あの船に私服は無かったから。誰もが制服だったから。
けれども、今の時代は違う。
ハーレイにはちゃんと普段着があって、自分も制服の他に普段着。
いつかハーレイと結婚したなら、デートの時には…。
(制服じゃないよ…)
二人で揃いの服を着てもいいし、まるで似ていないデザインでもいい。
好きな服を着て、上着だって。
そうやって二人であちこち出掛けて、冷える季節になったなら。
(ぼくがクシャン、ってクシャミしてたら…)
ハーレイが着せてくれるのだろう。
自分が着ていた上着を脱いで、バサリと肩に被せてくれて。
「風邪を引くから、これも着ておけ」と、「俺は鍛えてあるからな」と。
(…今のハーレイ、うんと丈夫で…)
柔道に水泳、どちらもプロになれる腕前。
そのハーレイなら、きっと自分の上着を譲ってくれるのだろう。
黙って拝借しなくても。
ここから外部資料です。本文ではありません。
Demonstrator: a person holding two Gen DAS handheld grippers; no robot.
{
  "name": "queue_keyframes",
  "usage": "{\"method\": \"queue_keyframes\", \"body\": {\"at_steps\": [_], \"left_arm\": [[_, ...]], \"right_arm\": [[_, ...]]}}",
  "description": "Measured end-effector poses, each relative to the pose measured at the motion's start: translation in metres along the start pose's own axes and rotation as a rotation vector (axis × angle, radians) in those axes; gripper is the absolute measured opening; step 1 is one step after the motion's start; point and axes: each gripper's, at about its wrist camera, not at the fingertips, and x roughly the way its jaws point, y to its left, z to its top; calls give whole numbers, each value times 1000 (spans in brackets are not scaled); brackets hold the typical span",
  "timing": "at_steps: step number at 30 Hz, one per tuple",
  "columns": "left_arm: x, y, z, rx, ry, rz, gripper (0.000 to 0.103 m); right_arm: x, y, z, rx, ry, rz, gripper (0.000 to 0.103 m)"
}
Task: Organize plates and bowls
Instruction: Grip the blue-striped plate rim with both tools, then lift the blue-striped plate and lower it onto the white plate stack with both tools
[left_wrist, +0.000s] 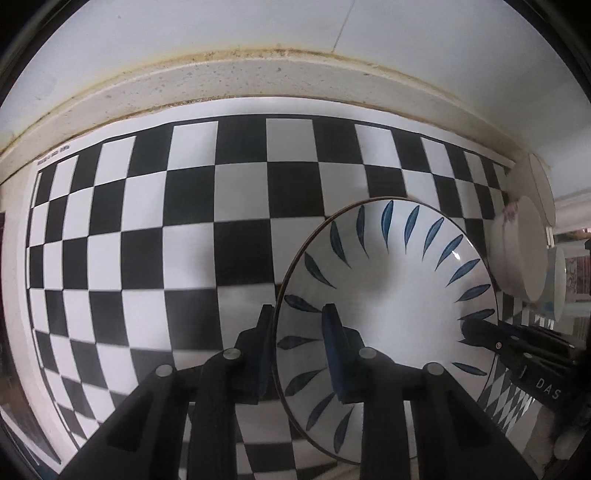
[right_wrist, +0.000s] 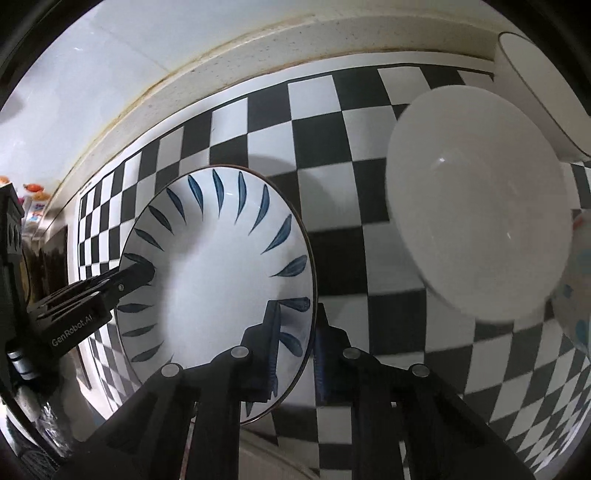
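Both claws clamp opposite rims of the blue-leaf plate (left_wrist: 388, 288): left gripper (left_wrist: 299, 332), right gripper (right_wrist: 297, 332). Lifting level, together, avoids clipping the white bowl (right_wrist: 480, 199) nearby.

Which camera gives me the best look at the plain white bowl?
The right wrist view: the white bowl fills its upper right, inside facing the camera. The left wrist view catches only the bowl edge-on at the far right, small and blurred, beyond the leaf plate.
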Motion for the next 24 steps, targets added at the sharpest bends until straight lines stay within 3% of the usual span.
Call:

「貸して」と頼んだりしなくても。
大きな上着を着せて貰って、二人並んで歩けそうだから。きっと幸せだろうから。
(…それまでの我慢…)
今度も貸して貰えるものね、と綻んだ顔。
前の自分が羽織っていた上着、それを今度も着せて貰える。
今度は二人で歩きながら。
デートの途中で、「ほら、着てろ」と掛けて貰って、上着ごと肩を抱いて貰って…。
羽織っていた上着・了
※ハーレイ先生のスーツの上着は、借りられそうもないブルー君。大きくなるまでは。